◆ **What is being asked**
Compute how many lines in the data below hold the word "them", then report that number with nothing else.

(Material provided begins)

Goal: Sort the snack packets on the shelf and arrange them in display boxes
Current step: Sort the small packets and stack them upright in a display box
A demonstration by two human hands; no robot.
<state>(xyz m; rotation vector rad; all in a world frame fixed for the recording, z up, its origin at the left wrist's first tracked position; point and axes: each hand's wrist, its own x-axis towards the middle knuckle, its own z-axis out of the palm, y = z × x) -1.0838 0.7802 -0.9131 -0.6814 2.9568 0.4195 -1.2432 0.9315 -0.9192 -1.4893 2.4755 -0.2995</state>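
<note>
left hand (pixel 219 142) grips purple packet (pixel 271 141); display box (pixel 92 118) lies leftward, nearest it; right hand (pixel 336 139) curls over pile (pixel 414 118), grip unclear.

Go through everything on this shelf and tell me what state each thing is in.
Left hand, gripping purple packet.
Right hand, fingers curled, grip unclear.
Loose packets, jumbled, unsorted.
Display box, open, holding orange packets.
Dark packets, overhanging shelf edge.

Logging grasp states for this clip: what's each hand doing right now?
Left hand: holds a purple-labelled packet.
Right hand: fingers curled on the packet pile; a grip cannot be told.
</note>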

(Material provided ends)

◆ **Reply to the exercise**
2